The copy must hold every line from the one with "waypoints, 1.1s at" through the end of the listing, word for word, and must hold no pictures.

^^^^

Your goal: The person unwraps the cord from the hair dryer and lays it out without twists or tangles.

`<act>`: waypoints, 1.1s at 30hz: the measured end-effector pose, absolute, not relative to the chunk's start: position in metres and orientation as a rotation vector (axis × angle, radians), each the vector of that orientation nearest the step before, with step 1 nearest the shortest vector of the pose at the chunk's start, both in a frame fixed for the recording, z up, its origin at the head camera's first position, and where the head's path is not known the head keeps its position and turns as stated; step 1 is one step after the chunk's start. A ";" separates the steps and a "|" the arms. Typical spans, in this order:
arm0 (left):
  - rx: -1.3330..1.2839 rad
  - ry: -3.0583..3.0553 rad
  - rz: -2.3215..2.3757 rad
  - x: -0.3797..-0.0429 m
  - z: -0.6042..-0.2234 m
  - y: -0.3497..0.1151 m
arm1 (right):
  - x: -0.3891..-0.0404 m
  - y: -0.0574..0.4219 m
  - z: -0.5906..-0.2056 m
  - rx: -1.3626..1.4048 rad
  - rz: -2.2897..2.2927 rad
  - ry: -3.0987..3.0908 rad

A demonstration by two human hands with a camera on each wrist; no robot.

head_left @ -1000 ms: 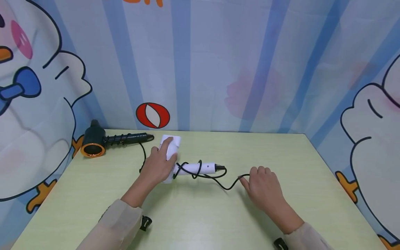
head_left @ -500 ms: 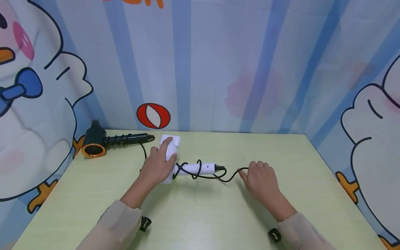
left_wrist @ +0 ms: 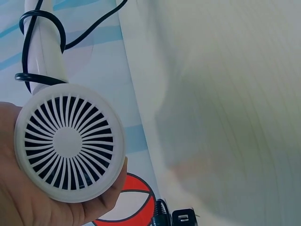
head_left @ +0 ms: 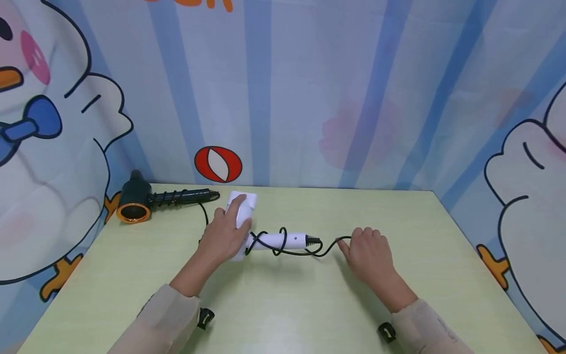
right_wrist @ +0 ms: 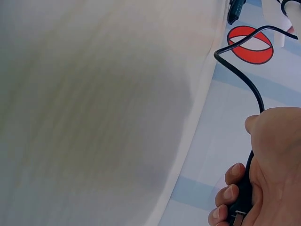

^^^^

» **RESULT**:
`<act>`: waypoints, 1.1s at 30hz: the measured end-effector pose, absolute, not relative to the chunk's start: position in metres and orientation as a rotation vector (axis × angle, radians), each the vector of that orientation nearest the step before, with step 1 nearest the shortest vector of the pose at the chunk's start, both in a frame fixed for the recording, z up, its origin at the head camera's first position, and where the head's path is not known the head keeps its position and turns as stated; step 1 is one step after the chunk's start. A ";" separates the steps and a "|" the arms. Typical spans, in this order:
arm0 (left):
  - rx: -1.3330..1.2839 rad
  - ry: -3.0583..3.0553 rad
  - rz: -2.3215..2.3757 rad
  - x: -0.3797..-0.0429 m
  - z: -0.6042..-0.2234 m
  - y: -0.3497..0.1151 m
arm1 (right):
  - x: -0.3891..-0.0404 m
  - y: -0.0574..0.4219 m
  - z: -0.5906..-0.2056 m
  - rx: -1.3626..1.4048 rad
  - rz: -2.2897..2.2927 rad
  - ry: -3.0987..3.0908 rad

A demonstration by two human hands with a camera on each wrist; no robot.

head_left @ -1000 ms: 
head_left @ -500 ms: 
left_wrist @ +0 ms: 
head_left @ +0 ms: 
right_wrist @ +0 ms: 

There's no more to the answer.